PROMPT:
Look through the records below for the line with "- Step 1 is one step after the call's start". Return that line and each one after it up to and including the line with "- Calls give", exactly.

INPUT DATA:
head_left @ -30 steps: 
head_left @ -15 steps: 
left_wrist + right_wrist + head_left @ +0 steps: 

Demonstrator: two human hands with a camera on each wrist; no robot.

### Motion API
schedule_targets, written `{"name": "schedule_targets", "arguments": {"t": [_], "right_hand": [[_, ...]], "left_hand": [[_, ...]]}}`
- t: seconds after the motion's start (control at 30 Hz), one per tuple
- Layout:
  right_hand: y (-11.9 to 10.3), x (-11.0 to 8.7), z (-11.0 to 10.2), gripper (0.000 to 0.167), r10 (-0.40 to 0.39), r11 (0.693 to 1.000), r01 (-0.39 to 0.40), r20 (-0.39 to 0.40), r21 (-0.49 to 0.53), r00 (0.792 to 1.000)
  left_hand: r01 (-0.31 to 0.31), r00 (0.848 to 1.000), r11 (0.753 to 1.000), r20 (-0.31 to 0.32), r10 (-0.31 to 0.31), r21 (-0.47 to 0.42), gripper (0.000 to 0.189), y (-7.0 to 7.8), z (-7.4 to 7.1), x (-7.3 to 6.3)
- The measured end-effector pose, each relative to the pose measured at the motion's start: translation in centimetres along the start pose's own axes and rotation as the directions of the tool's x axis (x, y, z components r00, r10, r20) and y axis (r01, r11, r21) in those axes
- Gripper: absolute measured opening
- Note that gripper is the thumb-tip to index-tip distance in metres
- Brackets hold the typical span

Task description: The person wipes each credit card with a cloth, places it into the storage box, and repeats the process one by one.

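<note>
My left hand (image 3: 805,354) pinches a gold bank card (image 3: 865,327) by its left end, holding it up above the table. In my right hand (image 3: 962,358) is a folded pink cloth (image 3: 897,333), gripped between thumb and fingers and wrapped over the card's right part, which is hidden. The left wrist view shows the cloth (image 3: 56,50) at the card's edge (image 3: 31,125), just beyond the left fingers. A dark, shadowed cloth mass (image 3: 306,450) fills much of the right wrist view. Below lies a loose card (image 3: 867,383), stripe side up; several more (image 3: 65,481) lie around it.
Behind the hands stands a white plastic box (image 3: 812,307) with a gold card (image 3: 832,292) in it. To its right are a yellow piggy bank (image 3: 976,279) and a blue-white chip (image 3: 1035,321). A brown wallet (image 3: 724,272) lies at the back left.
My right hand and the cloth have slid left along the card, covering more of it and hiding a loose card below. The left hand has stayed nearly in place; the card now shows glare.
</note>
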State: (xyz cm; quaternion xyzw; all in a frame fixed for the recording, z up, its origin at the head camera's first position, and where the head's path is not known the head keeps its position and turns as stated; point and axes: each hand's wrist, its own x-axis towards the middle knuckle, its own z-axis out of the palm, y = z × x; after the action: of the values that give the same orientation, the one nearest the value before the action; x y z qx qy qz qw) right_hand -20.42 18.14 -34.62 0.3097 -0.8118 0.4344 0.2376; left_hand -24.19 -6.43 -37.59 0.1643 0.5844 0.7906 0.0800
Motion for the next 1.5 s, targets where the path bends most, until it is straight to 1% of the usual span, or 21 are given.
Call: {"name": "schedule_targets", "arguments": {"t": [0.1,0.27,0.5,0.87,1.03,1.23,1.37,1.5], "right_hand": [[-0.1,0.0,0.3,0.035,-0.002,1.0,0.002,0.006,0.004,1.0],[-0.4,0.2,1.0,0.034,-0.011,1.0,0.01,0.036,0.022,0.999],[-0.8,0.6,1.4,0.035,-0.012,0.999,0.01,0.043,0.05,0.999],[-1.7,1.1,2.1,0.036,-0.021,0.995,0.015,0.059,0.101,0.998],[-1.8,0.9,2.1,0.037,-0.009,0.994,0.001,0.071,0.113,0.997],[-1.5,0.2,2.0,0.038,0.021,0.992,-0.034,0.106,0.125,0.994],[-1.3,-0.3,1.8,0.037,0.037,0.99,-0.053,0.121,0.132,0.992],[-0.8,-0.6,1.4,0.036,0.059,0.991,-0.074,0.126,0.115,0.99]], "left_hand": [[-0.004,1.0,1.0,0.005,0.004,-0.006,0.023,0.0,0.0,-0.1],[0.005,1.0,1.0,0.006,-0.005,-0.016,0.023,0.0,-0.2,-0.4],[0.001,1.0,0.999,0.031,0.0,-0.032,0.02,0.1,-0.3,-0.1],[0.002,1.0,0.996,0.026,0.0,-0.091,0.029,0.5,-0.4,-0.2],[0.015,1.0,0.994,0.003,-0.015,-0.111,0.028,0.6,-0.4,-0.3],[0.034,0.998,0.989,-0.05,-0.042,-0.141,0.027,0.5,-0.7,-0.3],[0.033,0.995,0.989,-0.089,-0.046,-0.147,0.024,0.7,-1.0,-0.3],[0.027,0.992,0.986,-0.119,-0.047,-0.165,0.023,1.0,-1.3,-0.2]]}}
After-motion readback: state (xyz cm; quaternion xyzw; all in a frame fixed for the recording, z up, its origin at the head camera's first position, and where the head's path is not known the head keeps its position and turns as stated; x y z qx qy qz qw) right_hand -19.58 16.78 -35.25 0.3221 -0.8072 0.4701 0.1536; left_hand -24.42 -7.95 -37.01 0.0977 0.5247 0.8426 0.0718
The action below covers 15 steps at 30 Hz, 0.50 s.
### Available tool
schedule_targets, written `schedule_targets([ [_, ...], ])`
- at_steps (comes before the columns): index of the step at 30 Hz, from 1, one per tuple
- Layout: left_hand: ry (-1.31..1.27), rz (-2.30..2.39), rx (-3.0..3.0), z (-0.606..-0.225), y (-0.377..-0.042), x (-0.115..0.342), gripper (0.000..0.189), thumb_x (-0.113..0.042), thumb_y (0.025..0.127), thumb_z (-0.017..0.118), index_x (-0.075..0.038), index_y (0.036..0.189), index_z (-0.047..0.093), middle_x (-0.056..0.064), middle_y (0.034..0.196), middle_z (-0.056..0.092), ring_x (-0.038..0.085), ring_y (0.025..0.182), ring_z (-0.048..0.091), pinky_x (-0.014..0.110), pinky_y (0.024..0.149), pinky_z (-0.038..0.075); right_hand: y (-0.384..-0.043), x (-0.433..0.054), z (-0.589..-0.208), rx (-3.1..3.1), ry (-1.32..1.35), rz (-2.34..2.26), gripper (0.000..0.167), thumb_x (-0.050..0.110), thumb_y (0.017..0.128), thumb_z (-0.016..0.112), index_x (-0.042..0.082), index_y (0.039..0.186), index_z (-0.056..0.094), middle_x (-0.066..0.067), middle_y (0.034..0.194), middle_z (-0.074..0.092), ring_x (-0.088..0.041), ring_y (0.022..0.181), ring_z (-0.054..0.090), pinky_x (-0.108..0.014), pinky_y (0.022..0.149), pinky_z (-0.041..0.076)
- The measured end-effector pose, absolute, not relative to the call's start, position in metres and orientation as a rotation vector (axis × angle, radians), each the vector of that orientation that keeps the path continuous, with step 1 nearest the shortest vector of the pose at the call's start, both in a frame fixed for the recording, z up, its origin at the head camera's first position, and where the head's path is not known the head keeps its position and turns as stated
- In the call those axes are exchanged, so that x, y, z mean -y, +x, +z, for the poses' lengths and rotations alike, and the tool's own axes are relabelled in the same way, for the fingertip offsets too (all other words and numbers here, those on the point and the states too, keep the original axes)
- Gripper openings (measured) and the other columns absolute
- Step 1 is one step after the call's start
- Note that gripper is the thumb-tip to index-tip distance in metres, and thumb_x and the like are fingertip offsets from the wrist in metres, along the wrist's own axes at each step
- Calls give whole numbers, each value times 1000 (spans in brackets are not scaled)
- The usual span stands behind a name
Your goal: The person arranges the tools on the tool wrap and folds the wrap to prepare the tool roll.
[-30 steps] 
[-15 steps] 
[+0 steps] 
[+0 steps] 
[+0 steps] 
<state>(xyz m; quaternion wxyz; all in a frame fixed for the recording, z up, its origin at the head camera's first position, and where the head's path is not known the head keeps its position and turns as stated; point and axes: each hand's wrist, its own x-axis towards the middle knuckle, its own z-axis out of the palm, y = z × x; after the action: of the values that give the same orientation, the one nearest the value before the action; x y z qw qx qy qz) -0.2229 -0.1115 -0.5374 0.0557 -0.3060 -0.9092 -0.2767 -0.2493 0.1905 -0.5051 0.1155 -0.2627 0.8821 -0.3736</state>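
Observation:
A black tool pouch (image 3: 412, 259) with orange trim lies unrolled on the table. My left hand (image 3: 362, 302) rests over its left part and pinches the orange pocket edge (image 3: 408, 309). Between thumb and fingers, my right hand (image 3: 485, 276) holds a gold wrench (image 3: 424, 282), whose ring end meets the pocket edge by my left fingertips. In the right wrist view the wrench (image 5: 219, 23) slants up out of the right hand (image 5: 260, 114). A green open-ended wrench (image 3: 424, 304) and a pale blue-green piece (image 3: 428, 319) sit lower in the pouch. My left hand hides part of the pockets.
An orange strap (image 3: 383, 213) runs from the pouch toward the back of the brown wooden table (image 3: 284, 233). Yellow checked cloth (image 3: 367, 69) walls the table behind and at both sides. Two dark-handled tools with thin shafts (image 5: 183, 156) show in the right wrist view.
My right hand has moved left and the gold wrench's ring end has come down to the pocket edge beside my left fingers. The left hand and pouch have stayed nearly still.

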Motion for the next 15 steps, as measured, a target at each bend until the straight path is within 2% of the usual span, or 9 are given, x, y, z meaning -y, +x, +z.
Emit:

TASK OUTPUT:
- Step 1 is one step after the call's start
- Note that gripper is the thumb-tip to index-tip distance in metres, and thumb_x and the like are fingertip offsets from the wrist in metres, along the wrist's own axes at each step
- Calls give whole numbers, each value times 1000 (spans in brackets are not scaled)

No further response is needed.